Prime Minister Theresa May’s move to share control of Brexit decision-making with Labour could result in a public ‘confirmatory’ vote on the Withdrawal Agreement, otherwise known as a second referendum.
Talks between Mrs May and Jeremy Corbyn are expected to resume today, with the prime minister set to write to the Labour leader with the Government’s offer on the way forward with Brexit.
According to sources speaking to The Guardian, this letter could include the option of a confirmatory public referendum on any Brexit deal, which could be presented to, and voted on, in the House of Commons.
“Agenda items were customs arrangements, single market alignment including rights and protections, agencies and programmes, internal security, legal underpinning to any agreements and confirmatory vote,” Mr Corbyn is said to have written to Labour MPs after meeting with the prime minister at Downing Street this week.
A Cabinet source told the left-wing newspaper that the talks between the Opposition leader and the prime minister will likely not come to a compromise, with the options on the negotiating table possibly to go to a Commons vote as early as next week.
The Telegraph is also reporting that Tory ministers have been taking to their counterparts in the shadow government about giving Members of Parliament a vote on a second referendum, also.
A team of four ministers led by Cabinet Office minister David Lidington met with shadow Brexit secretary Sir Keir Starmer and other Labour MPs on Thursday, according to sources speaking to the centre-right newspaper, with the leading Labour figure reportedly saying the option should be in the table.
On the issue of the ‘confirmatory referendum,’ Brexit Party leader Nigel Farage told Sky News on Friday, “The referendum that is being talked about by Keir Starmer — and indeed endorsed by Philip Hammond, the Chancellor of the Exchequer — would offer us the choice of Remain… against Mrs May’s new treaty, which is not Brexit at all.

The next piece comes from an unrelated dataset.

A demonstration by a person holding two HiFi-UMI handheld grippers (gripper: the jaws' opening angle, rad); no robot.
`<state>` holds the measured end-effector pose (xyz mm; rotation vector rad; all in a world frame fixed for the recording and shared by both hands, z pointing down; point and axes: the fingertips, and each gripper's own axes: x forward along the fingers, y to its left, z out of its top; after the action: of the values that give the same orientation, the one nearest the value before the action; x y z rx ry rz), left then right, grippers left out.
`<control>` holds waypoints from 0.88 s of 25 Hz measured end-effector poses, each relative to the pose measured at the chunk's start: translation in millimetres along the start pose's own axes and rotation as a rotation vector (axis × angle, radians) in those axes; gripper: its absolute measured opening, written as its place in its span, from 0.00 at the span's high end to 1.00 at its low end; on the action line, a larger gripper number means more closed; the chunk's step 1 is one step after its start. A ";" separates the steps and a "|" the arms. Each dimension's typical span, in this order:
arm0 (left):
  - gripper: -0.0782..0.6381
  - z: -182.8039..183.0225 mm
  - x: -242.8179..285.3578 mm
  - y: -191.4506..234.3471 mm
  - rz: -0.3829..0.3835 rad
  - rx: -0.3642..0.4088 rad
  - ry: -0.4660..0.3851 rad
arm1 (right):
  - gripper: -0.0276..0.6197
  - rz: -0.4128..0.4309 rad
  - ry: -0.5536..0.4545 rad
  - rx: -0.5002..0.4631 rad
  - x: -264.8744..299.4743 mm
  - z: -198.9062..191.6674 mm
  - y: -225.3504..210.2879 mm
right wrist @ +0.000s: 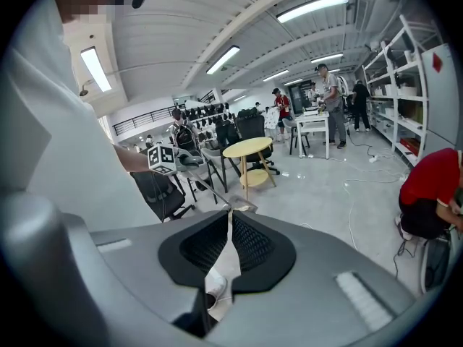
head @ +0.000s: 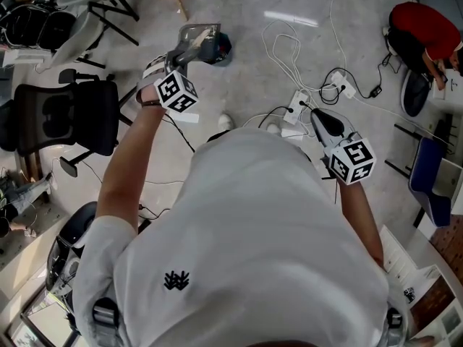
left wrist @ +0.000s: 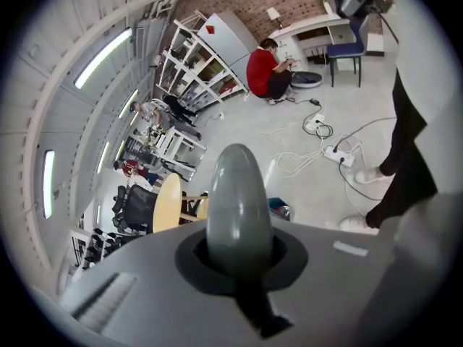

“There would not even be a proper leave option on the ballot paper. it would be an absolute disgrace if the talks even continued on that basis.”
Government sources have said that May is opposed to a second referendum and does not intend to hold a vote on the option.
But earlier in the week, Mrs May indicated that a compromise on the Customs Union could be made. In response, up to ten mid-ranking and junior ministers reportedly said they would walk out on the government if May relented and agreed to a custom union, which would stop post-Brexit Britain from making free trade deals like with the United States.
Three Cabinet ministers are, according to The Sun, also ready to quit if the Government likewise backs down and offers a vote on a second referendum.
However, the senior ministers who met with their Labour counterparts on Thursday are reported by The Times to have said that the EU-approved Withdrawal Agreement, which was voted down three times in the House of Commons, has in the small print a customs union “in all but name.”
One source from Labour told the newspaper of record, “The Government side spent the entire time telling us what a good deal it was and how if you looked carefully at the backstop and the political declaration it was a customs union in all but name.
“They listened to what we had to say but there was no sense of movement on their part. We’ll see, but it almost seemed like they were playing for time.”
On Friday, Mrs May revealed that she had written to President of the European Council Donald Tusk to request another delay to Brexit which she acknowledged would mean that the UK would be contesting next month’s European Parliament elections.